▶ Exercise details
Among the entries below, one line contains "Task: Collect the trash" and another contains "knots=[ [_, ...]". Transcribe those two lines and every line between them, exactly.

== Records supplied

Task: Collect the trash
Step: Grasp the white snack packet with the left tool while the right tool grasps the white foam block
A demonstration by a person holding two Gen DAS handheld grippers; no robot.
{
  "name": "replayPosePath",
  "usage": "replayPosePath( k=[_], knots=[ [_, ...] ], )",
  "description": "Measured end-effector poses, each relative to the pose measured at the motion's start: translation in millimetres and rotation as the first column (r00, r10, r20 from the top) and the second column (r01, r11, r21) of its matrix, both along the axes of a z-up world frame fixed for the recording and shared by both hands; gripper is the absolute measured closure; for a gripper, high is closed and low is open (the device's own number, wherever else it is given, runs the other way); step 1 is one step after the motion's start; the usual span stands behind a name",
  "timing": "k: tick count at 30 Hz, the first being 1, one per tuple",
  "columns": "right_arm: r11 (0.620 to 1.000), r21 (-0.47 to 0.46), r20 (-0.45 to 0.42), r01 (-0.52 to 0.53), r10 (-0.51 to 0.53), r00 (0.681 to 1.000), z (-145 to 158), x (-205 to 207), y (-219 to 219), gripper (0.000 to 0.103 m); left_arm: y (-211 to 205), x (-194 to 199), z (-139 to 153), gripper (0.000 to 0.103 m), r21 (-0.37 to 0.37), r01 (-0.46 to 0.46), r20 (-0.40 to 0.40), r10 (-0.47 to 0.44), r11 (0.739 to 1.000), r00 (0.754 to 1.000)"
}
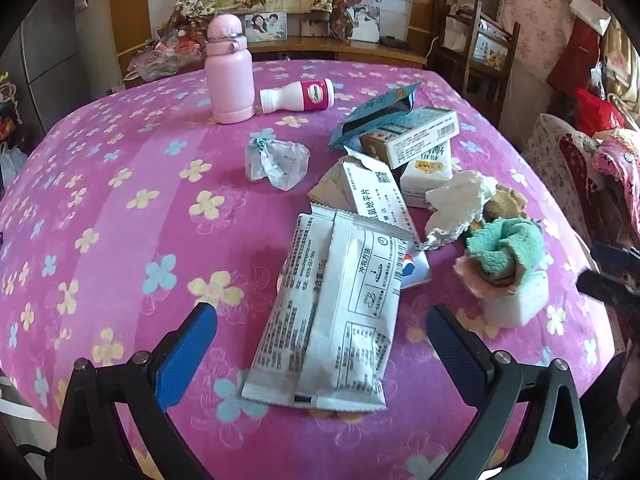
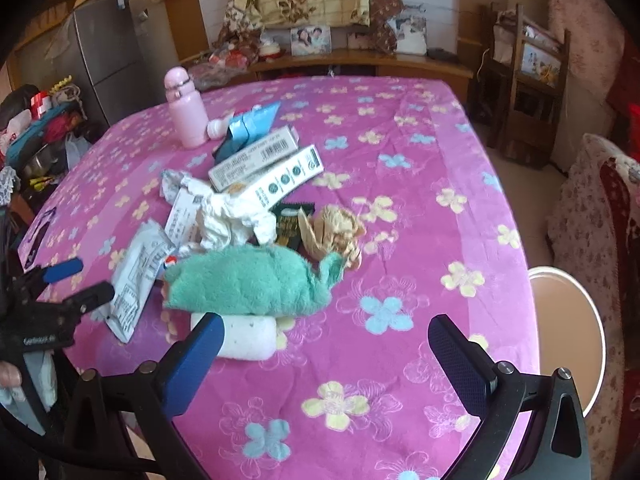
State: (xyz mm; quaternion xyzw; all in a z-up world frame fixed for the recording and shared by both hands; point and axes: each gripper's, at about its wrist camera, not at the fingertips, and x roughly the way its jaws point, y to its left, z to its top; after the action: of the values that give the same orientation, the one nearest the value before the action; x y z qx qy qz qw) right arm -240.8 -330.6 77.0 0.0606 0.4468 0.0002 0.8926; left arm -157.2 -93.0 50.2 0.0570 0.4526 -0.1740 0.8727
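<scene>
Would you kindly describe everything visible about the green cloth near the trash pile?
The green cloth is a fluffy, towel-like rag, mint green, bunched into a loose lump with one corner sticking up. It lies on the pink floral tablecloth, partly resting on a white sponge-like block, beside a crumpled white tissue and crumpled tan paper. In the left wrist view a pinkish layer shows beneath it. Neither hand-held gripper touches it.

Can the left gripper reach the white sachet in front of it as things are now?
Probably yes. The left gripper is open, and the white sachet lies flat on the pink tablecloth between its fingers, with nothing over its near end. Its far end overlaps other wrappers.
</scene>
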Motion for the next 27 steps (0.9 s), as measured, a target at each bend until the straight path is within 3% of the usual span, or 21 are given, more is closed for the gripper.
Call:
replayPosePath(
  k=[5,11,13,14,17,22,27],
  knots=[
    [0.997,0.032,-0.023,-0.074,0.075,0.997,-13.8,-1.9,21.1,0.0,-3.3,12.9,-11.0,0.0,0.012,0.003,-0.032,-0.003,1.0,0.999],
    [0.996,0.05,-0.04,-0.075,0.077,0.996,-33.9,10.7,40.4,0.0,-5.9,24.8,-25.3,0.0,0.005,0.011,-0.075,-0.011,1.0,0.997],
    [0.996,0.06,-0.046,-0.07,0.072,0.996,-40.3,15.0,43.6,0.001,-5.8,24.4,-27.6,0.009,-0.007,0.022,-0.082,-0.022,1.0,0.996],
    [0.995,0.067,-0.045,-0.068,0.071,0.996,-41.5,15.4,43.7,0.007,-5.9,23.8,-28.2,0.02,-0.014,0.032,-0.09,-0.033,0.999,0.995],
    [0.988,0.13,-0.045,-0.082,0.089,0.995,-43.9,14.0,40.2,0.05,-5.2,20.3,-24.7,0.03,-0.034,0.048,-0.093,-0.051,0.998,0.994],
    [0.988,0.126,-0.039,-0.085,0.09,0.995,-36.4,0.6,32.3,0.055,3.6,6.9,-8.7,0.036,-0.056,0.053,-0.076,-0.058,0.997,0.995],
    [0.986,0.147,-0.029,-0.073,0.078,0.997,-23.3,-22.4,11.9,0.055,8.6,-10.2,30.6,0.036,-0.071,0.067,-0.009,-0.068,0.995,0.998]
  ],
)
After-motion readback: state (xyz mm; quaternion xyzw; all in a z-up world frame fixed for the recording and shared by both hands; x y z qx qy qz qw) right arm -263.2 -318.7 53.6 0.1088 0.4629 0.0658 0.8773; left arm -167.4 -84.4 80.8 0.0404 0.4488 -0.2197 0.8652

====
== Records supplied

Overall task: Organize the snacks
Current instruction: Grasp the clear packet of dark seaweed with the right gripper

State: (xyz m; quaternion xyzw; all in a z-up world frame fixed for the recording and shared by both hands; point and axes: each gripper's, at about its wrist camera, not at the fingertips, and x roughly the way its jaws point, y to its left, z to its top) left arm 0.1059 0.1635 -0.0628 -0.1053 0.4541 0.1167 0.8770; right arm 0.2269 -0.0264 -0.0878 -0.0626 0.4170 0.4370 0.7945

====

▶ Answer area
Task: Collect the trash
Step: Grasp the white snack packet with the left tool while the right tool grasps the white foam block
A demonstration by a person holding two Gen DAS handheld grippers; no robot.
{
  "name": "replayPosePath",
  "usage": "replayPosePath( k=[_], knots=[ [_, ...] ], )",

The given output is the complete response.